:: Task brief ::
Write the listing below out again exactly, dropping the images.

:: Material provided ::
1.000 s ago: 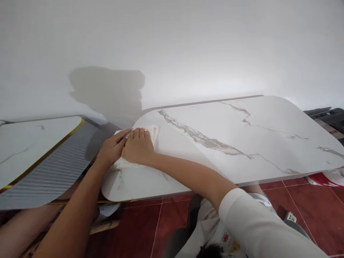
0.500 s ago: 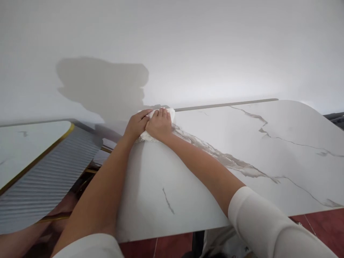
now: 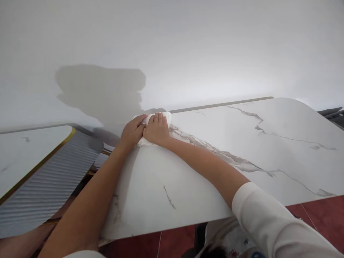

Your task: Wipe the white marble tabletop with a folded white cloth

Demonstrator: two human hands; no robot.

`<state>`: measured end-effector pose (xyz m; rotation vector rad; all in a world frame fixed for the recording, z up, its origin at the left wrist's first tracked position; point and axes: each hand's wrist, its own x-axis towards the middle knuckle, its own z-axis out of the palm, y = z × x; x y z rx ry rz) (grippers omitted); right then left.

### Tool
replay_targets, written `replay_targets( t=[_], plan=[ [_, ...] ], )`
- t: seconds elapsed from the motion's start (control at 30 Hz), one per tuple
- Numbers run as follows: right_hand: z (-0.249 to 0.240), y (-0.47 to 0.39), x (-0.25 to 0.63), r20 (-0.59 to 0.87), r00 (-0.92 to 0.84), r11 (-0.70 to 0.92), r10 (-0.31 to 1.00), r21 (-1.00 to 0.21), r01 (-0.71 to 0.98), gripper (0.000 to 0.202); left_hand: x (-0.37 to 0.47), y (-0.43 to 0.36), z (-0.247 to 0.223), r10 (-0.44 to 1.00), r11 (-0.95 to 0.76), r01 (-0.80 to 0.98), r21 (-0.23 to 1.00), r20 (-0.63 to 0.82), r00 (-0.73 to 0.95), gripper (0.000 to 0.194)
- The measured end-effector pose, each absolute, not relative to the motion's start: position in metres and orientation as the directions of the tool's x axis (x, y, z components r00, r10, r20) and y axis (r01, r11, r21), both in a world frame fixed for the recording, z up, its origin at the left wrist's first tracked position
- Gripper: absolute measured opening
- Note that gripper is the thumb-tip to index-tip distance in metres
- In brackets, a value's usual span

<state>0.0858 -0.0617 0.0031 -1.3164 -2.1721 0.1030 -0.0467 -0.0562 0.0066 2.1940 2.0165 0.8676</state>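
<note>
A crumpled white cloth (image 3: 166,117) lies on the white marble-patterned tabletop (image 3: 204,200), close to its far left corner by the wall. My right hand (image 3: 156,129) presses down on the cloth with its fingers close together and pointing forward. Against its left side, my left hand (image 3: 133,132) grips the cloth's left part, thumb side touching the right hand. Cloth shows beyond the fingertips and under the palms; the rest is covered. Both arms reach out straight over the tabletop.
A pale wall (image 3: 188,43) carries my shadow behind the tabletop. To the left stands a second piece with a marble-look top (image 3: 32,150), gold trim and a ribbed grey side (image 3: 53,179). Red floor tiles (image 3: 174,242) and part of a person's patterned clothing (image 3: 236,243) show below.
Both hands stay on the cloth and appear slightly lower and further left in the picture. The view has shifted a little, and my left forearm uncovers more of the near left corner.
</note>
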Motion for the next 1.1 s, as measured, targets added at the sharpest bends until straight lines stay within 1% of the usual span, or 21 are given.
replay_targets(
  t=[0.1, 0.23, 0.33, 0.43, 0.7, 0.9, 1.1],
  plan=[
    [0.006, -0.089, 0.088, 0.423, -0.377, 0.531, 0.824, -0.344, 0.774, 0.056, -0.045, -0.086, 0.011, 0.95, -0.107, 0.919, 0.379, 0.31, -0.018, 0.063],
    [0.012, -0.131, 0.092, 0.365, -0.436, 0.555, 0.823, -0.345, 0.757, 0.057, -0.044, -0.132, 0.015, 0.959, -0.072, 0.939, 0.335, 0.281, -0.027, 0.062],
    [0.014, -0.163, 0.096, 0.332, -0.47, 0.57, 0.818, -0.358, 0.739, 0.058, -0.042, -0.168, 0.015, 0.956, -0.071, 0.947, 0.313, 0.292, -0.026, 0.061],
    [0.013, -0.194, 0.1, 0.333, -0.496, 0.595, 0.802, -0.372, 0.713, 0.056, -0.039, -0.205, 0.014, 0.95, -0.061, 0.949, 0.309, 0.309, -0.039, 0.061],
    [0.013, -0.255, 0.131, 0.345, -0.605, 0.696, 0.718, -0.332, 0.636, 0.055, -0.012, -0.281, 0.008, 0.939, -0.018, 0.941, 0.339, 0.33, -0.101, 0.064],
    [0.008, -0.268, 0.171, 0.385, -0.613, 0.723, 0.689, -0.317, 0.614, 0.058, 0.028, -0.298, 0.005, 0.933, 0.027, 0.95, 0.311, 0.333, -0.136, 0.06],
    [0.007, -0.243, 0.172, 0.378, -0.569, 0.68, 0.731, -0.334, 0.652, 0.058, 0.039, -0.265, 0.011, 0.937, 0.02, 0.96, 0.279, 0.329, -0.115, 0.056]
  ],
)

:: Response to the exercise ::
1.000 s ago: 
0.500 s ago: 
now: 

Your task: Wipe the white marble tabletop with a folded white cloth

Demonstrator: two human hands; no robot.

`<state>`: measured end-effector pose (xyz m; rotation vector rad; all in a world frame fixed for the recording, z up, its origin at the left wrist's first tracked position; point and axes: each hand's wrist, its own x-axis towards the middle knuckle, its own z-axis out of the palm, y = z × x; x y z rx ry rz) (grippers omitted); right then left.

### Tool
replay_targets, written `replay_targets( t=[_], plan=[ [_, ...] ], )`
- t: seconds elapsed from the motion's start (control at 30 Hz), one per tuple
- Numbers run as follows: right_hand: z (-0.249 to 0.240), y (-0.47 to 0.39), x (-0.25 to 0.63), r20 (-0.59 to 0.87), r00 (-0.92 to 0.84), r11 (-0.70 to 0.92), r10 (-0.31 to 1.00), r21 (-1.00 to 0.21), r01 (-0.71 to 0.98), gripper (0.000 to 0.202); left_hand: x (-0.37 to 0.47), y (-0.43 to 0.36), z (-0.247 to 0.223), r10 (-0.44 to 1.00), r11 (-0.95 to 0.76), r01 (-0.80 to 0.98), r21 (-0.23 to 1.00), r20 (-0.63 to 0.82), r00 (-0.73 to 0.95), gripper (0.000 to 0.194)
- The measured end-effector pose, each absolute, not relative to the motion's start: position in metres and orientation as the directions of the tool's x axis (x, y, z components r00, r10, r20) and y axis (r01, r11, r21), both in a world frame fixed for the recording, z up, its origin at the left wrist's first tracked position
- Gripper: absolute measured opening
- Note that gripper is the thumb-tip to index-tip distance in metres
- In brackets, a value's usual span

<state>0.0858 -0.0617 0.0031 -1.3164 -2.1721 0.1030 -0.0467 -0.0562 0.0066 2.1940 2.0165 0.8676</state>
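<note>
A crumpled white cloth (image 3: 166,117) lies on the white marble-patterned tabletop (image 3: 204,200), close to its far left corner by the wall. My right hand (image 3: 156,129) presses down on the cloth with its fingers close together and pointing forward. Against its left side, my left hand (image 3: 133,132) grips the cloth's left part, thumb side touching the right hand. Cloth shows beyond the fingertips and under the palms; the rest is covered. Both arms reach out straight over the tabletop.
A pale wall (image 3: 188,43) carries my shadow behind the tabletop. To the left stands a second piece with a marble-look top (image 3: 32,150), gold trim and a ribbed grey side (image 3: 53,179). Red floor tiles (image 3: 174,242) and part of a person's patterned clothing (image 3: 236,243) show below.
Both hands stay on the cloth and appear slightly lower and further left in the picture. The view has shifted a little, and my left forearm uncovers more of the near left corner.
</note>
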Motion for the next 1.1 s, as measured, targets added at the sharpest bends until straight lines stay within 1% of the usual span, or 21 are given.
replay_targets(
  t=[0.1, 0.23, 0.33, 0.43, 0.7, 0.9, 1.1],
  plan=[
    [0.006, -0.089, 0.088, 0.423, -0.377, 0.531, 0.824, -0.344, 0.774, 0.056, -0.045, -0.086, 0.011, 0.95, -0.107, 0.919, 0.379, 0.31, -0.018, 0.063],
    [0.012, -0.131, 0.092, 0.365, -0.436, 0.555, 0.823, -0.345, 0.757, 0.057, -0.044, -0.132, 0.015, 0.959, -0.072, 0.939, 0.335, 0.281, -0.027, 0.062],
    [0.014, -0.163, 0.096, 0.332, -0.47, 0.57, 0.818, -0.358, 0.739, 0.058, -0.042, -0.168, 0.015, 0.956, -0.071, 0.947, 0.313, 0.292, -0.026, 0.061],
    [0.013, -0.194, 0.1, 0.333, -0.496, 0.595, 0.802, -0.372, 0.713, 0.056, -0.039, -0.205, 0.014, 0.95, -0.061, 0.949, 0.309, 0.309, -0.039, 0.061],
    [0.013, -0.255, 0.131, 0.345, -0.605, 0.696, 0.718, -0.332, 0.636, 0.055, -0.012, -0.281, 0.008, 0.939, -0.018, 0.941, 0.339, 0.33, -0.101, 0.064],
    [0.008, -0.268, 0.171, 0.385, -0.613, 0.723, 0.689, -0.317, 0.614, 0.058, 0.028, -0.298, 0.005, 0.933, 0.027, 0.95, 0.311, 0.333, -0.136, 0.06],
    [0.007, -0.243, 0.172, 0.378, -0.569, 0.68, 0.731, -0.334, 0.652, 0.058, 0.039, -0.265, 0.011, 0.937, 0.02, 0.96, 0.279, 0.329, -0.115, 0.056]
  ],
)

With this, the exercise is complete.